Boolean algebra or bitwise operations are necessary in low-level programming since it can perform simple calculations by changing the bits of a number. It is commonly used in cryptography's obfuscation and decoding.
NOT
This operation reverses the bits.
Consider the following as an example: NOT AL
If AL equals 1010101b (55h), it becomes 10101010b (AAh).
AND
This operation sets bit to 1 if both are 1s, otherwise it sets bit to 0.
Consider the following as an example: AND AL, AH
If AL equals 10111010b (BAh) and AH equals 11101101b (EDh), AL becomes 10101000b (A8h).
OR
This operation sets bit to 0 if both are 0s, else it sets bit to 1.
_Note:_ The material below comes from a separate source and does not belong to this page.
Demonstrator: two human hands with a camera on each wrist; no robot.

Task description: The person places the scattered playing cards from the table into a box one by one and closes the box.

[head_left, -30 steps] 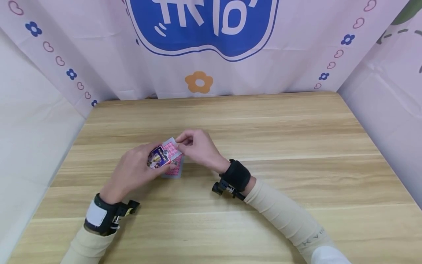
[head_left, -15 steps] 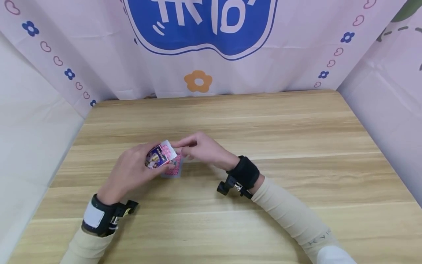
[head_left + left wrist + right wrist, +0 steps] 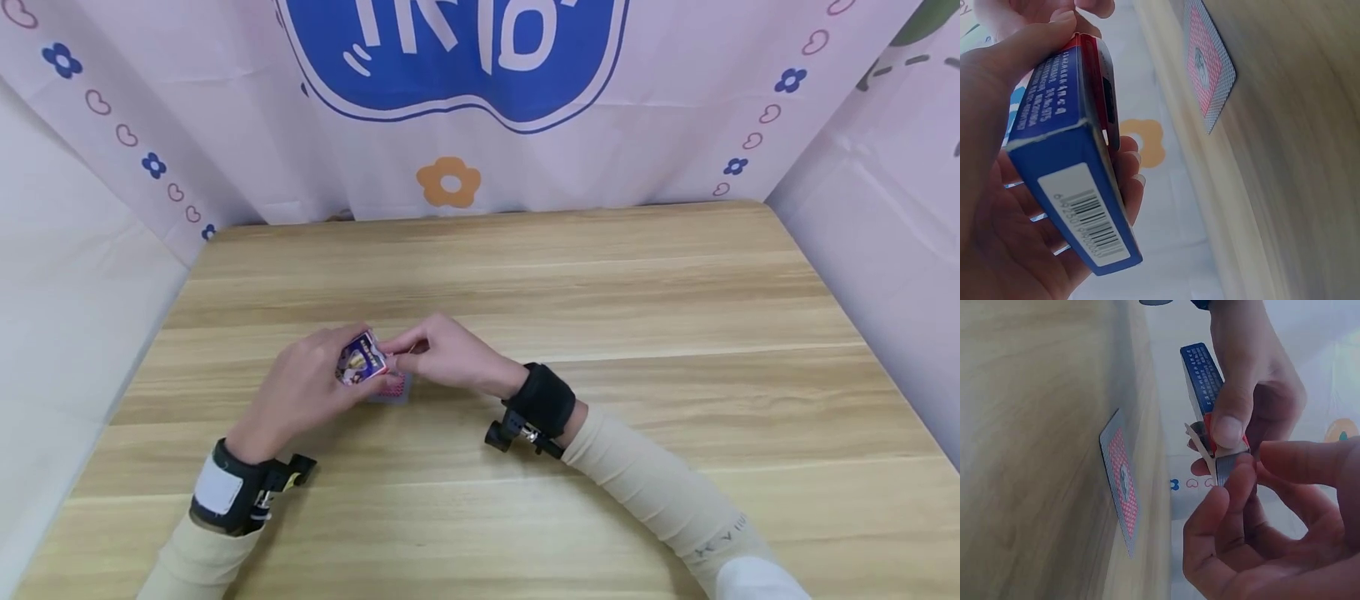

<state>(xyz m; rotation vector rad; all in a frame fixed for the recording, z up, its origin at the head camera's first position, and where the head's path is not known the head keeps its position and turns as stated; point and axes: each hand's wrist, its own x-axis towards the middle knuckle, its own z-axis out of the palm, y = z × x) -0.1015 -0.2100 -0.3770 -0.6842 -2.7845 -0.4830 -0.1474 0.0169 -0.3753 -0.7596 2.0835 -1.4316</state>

Consider the following as an example: OR AL, AH
If AL equals 10111010b (BAh) and AH equals 11101100b (ECh), AL becomes 11111110b (FEh).
XOR
This operation sets bit to 0 if both bits are equal, else it sets bit to 1.
Consider the following as an example: XOR EAX, EAX
XOR-ing the same value will become 0. Thus EAX becomes 0:
XOR AH, AL
If AH were 100010b (22h) and AL were 1101011b (6Bh), AH becomes 1001001b (49h).
SHL/SAL
This operation shifts bits to the left.
Consider the following as an example: SHL AL, 3
If AL were 11011101b (DDh), shifting it to the left by 3 makes AL equal to 11101000b (E8h).
SHR/SAR
This operation shifts bits to the right.
Consider the following as an example: SHR AL, 3
If AL were 11011101b (DDh), shifting it to the right by 3 makes AL equal to 011011b (1Bh).
ROL
This operation rotates bits to the left.
Consider the following as an example: ROL AL, 3
if AL were 11011101b (DDh), rotating it to the left by 3 makes AL equal to 11101110b (EEh).
ROR
This operation rotates bits to the right.
Consider the following as an example: ROR AL, 3
If AL were 11011101b (DDh), rotating it to the right by 3 makes AL equal to 10111011b (BBh).